5. Standards & Procedures Referenced¶
The following companion documents implement this policy:
- Information Classification & Handling Policy
- Remote Work / Telework Policy (forthcoming)
- Data Retention & Disposal Policy (forthcoming)
- Endpoint Security Policy (forthcoming)
6. Compliance & Enforcement¶
Violations of this policy may result in disciplinary action up to and including termination. Tailgating (allowing unauthorized individuals through controlled entry points) and leaving CUI media unsecured are actionable violations. Suspected violations shall be reported to the CTO/ISSM.
7. Exceptions¶
Exceptions to this policy require written approval per the Policy Exception & Waiver Policy.
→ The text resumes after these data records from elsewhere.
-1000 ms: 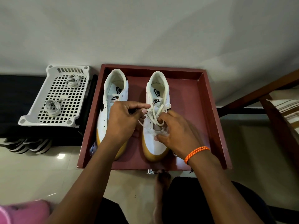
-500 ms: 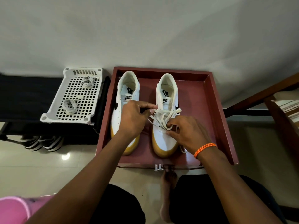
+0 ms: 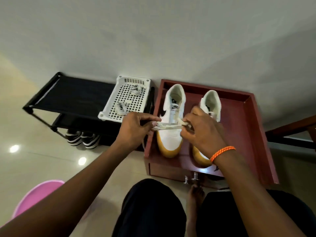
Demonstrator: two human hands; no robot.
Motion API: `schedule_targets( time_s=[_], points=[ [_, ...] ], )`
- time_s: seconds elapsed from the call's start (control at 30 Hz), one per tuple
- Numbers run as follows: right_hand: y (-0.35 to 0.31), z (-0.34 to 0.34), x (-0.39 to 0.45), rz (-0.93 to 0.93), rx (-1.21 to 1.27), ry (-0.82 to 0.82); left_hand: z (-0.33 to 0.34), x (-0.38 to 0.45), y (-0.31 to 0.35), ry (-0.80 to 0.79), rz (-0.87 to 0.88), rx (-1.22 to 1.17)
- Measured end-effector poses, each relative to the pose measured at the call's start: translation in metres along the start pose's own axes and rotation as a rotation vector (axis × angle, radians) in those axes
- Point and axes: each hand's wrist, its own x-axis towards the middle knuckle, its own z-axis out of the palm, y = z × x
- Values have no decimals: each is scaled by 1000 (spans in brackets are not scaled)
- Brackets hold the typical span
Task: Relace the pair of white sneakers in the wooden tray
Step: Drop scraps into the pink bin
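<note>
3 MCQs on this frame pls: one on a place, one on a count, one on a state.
1. Where is the white basket?
A. on the black rack
B. inside the wooden tray
C. on the floor

2. How many lace bundles lie in the basket?
A. one
B. two
C. four

3. What is the left hand doing?
A. resting flat on the floor
B. pinching a white lace
C. lifting a sneaker

Key: 1 A, it sits on the black rack, left of the wooden tray. 2 B, two bundles. 3 B, the white lace stretches taut to the right hand.
</note>
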Motion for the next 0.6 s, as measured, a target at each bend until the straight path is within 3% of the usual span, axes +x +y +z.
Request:
schedule_targets(
  time_s=[0.13, 0.37, 0.6],
  points=[
    [-69, 12, 18, -86, 38, -78, -67, -36, -9, 52, -19, -25],
    [-192, 52, 45, -192, 485, -383, -187, -114, -47, 152, -156, -6],
    [-299, 137, 43, -166, 781, -674, -252, -197, -105, 395, -346, -99]
  ],
)
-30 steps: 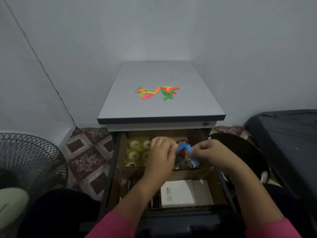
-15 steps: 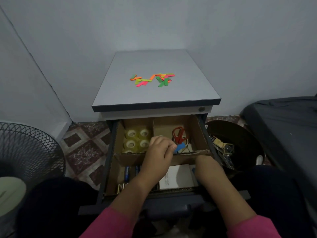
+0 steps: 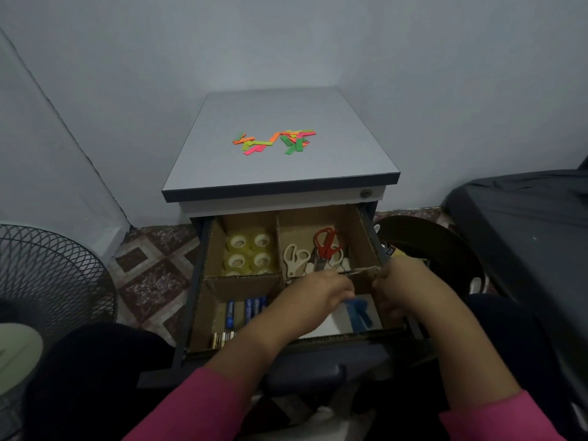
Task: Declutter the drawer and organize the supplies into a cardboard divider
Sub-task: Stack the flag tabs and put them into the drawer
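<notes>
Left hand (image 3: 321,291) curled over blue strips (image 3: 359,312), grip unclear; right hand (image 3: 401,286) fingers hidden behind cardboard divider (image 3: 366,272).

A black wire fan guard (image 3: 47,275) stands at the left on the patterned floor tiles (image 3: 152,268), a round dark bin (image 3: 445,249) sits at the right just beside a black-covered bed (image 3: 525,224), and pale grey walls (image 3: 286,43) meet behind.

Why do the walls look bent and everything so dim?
Head view: the wide-angle lens bows the wall lines; light is dim and flat, without glare; the left hand and right hand look slightly smeared, while the scissors and tape rolls stay fairly sharp.
</notes>
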### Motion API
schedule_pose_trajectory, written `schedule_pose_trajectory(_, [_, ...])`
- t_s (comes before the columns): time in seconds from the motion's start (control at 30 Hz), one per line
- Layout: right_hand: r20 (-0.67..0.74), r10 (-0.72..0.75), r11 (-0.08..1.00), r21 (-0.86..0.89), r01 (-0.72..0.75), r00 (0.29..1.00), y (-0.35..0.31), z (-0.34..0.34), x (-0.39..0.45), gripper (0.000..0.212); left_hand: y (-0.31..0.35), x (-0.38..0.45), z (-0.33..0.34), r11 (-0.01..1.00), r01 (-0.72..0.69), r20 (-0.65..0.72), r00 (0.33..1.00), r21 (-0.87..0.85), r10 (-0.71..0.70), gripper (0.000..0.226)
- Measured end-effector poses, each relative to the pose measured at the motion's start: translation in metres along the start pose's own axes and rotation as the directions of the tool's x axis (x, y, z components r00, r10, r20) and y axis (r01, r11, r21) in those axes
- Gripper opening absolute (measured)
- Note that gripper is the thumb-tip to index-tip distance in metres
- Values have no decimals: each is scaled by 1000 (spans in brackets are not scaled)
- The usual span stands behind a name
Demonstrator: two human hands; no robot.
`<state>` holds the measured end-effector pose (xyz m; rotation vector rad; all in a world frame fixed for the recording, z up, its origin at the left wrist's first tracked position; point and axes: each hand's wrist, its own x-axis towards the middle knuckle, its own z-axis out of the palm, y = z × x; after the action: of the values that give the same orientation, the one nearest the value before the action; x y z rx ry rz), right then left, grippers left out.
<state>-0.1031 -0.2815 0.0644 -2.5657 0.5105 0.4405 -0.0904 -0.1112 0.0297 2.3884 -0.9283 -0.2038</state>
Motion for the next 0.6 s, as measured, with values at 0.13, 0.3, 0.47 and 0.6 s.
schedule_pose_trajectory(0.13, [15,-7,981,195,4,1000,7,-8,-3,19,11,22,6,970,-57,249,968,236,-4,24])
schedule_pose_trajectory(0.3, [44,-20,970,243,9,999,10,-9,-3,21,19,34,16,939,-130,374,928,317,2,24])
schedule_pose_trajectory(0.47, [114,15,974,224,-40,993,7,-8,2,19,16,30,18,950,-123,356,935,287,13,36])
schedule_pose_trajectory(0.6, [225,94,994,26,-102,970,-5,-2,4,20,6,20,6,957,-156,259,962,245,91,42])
The shared-space limitations at Werner Exchange are documented as a standing exception with compensating controls reviewed quarterly.
8. Definitions¶
| Term | Definition |
|---|---|
| Physical Access Authorization | Formal approval to enter a facility or restricted area without escort. |
| Escort | Continuous accompaniment of an unauthorized visitor by an authorized Aulendur employee. |
| Clean Desk | The practice of clearing all sensitive information from work surfaces when unattended. |
| CUI | Controlled Unclassified Information, per 32 CFR Part 2002. |
| NIST SP 800-88 | Guidelines for Media Sanitization. |
| UPS | Uninterruptible Power Supply. |
9. References¶
- NIST SP 800-171 Rev. 3, Protecting Controlled Unclassified Information in Nonfederal Systems and Organizations
- NIST SP 800-53 Rev. 5, Security and Privacy Controls for Information Systems and Organizations
- NIST SP 800-88 Rev. 1, Guidelines for Media Sanitization
- CMMC 2.0 Level 2, Cybersecurity Maturity Model Certification
10. Control Mappings¶
| Framework | Control ID | Control Title | Coverage |
|---|---|---|---|
| NIST SP 800-171 R3 | 03.10.01 | Physical Access Authorizations | Full |
| NIST SP 800-171 R3 | 03.10.02 | Monitoring Physical Access | Full |
| NIST SP 800-171 R3 | 03.10.07 | Physical Access Control | Full |
| NIST SP 800-171 R3 | 03.10.08 | Access Control for Transmission and Output Devices | Full |
| NIST SP 800-171 R3 | 03.08.01 | Media Storage | Full — combined with AUL-POL-04 |
| NIST SP 800-171 R3 | 03.08.02 | Media Access | Full — combined with AUL-POL-04 |
| CMMC 2.0 L2 | PE.L2-3.10.1 | Limit Physical Access | Full |
| CMMC 2.0 L2 | PE.L2-3.10.2 | Monitor Facility | Full |
| CMMC 2.0 L2 | PE.L2-3.10.5 | Manage Physical Access | Full |
| CMMC 2.0 L2 | PE.L2-3.10.6 | Alternative Work Sites | Partial — full with AUL-POL-12 |
| NIST SP 800-53 R5 | PE-2 | Physical Access Authorizations | Full |
| NIST SP 800-53 R5 | PE-3 | Physical Access Control | Full |
| NIST SP 800-53 R5 | PE-6 | Monitoring Physical Access | Full |
| NIST SP 800-53 R5 | PE-5 | Access Control for Output Devices | Full |
11. Revision History¶
| Version | Date | Author | Changes |
|---|---|---|---|
| 1.0 | TBD-YYYY-MM-DD | J. Gershenson | Initial issue. |
© Aulendur Labs, Inc. 2026. Internal use only unless otherwise classified.